L’hégémonie de la drachme ne relevait pas du hasard : elle était étroitement liée à la ligue de Délos, alliance militaire et financière dirigée par Athènes. Les tributs payés par les alliés, souvent en argent, transitaient par Athènes où ils étaient fondus et frappés en drachmes avant d’être redistribués. Cette centralisation monétaire renforçait le contrôle athénien sur ses partenaires et lui permettait de financer des projets ambitieux, comme la reconstruction de l’Acropole après les guerres médiques.

Une monnaie au service de la démocratie

Contrairement aux idées reçues, la drachme n’était pas réservée aux élites. Les ouvriers, les artisans et même les citoyens pauvres en possédaient, comme en témoignent les salaires journaliers retrouvés sur des inscriptions ou des ostraca. Les hoplites, soldats citoyens, recevaient une misthos (solde) en drachmes, tandis que les magistrats étaient rémunérés pour leur participation aux institutions démocratiques. Cette monnaie démocratisée reflétait l’idéal civique athénien, où la participation politique était indissociable de la capacité à contribuer et à échanger.

Héritage et postérité de la drachme

Après la chute d’Athènes face à Sparte en 404 av. J.-C., la drachme conserva une forte réputation, bien que son usage se soit progressivement diversifié.
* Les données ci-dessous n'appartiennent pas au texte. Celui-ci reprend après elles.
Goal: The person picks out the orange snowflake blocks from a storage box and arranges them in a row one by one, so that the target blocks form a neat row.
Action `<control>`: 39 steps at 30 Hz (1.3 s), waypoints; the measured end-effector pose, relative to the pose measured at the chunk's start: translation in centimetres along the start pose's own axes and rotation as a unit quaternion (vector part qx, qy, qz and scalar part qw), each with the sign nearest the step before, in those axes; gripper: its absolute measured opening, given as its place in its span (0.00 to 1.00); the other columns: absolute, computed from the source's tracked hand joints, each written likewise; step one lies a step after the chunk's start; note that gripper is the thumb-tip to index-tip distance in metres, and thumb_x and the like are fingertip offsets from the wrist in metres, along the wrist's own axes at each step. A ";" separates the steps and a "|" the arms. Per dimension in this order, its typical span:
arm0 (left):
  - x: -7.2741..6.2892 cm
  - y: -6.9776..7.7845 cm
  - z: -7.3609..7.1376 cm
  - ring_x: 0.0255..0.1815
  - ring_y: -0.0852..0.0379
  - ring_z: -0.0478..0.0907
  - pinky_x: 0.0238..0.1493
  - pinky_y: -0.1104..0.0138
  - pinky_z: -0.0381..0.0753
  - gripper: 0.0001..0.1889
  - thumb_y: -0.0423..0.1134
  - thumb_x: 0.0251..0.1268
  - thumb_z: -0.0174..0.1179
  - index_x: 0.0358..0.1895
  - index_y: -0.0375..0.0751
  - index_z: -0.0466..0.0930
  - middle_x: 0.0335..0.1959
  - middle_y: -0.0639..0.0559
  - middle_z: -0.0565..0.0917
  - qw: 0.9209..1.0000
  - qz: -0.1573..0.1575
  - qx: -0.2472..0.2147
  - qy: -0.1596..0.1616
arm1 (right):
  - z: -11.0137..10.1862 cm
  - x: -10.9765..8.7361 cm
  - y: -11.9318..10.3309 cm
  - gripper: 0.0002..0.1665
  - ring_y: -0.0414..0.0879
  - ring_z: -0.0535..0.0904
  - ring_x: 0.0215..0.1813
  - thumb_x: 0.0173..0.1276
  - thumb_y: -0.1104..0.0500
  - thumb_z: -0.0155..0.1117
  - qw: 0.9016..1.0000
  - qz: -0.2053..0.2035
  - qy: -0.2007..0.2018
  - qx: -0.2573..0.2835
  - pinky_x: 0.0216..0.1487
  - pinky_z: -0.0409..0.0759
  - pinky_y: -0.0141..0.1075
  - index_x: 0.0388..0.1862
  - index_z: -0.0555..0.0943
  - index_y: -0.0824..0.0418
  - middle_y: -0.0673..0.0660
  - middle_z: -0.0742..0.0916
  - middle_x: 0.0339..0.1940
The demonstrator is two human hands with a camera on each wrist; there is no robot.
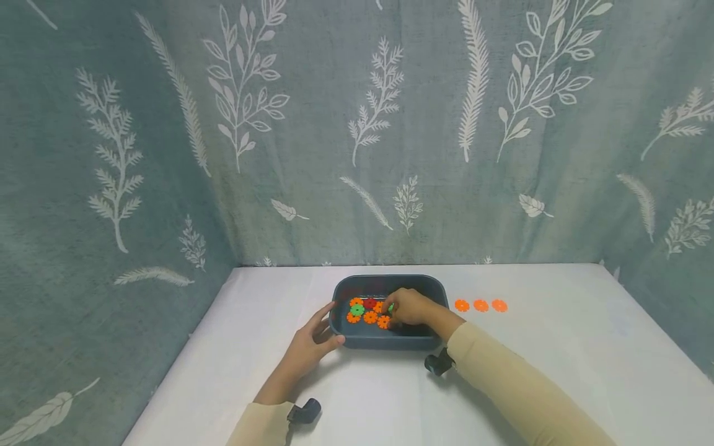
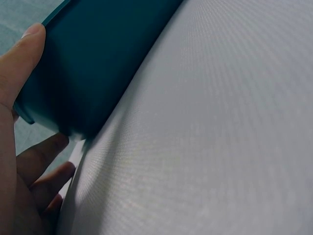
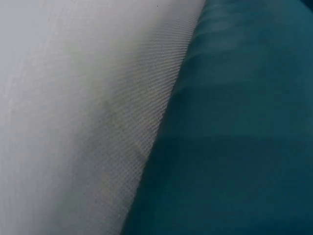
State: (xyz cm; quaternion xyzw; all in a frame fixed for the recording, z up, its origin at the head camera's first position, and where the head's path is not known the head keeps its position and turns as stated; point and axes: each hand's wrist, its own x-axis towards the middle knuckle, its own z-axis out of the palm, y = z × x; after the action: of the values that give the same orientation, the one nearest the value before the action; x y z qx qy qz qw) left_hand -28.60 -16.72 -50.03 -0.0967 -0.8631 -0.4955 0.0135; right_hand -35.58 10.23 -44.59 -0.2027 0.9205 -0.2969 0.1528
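Note:
A dark blue-grey plastic tray (image 1: pixel 385 342) stands on the table, holding several flower-shaped discs. The orange disc (image 1: pixel 370 317), red disc (image 1: pixel 370 303) and green disc (image 1: pixel 357 310) lie toward its left half. My left hand (image 1: pixel 312 341) holds the tray's front left corner; in the left wrist view its thumb (image 2: pixel 30 46) lies against the front wall near the rim, and the other fingers are round the end. My right hand (image 1: pixel 411 307) reaches inside, fingers bent down among the discs, beside a partly covered green disc (image 1: pixel 392 306). Whether it pinches one is hidden.
Three orange discs (image 1: pixel 481 305) lie in a row on the white table (image 1: pixel 558 347), right of the tray. A grey-green leaf-patterned curtain (image 1: pixel 334 204) hangs behind the table and along its sides. The right wrist view shows only the tray wall (image 3: pixel 234 147) and white cloth.

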 end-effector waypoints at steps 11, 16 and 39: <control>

Les royaumes hellénistiques, puis l’Empire romain, intégrèrent des éléments du système monétaire athénien dans leurs propres frappes. Aujourd’hui, le mot drachmi (δραχμή) désigne encore l’unité monétaire grecque jusqu’à l’adoption de l’euro en 2002, perpétuant ainsi le souvenir de cette pièce antique qui fut bien plus qu’une simple monnaie : un pilier de l’identité grecque.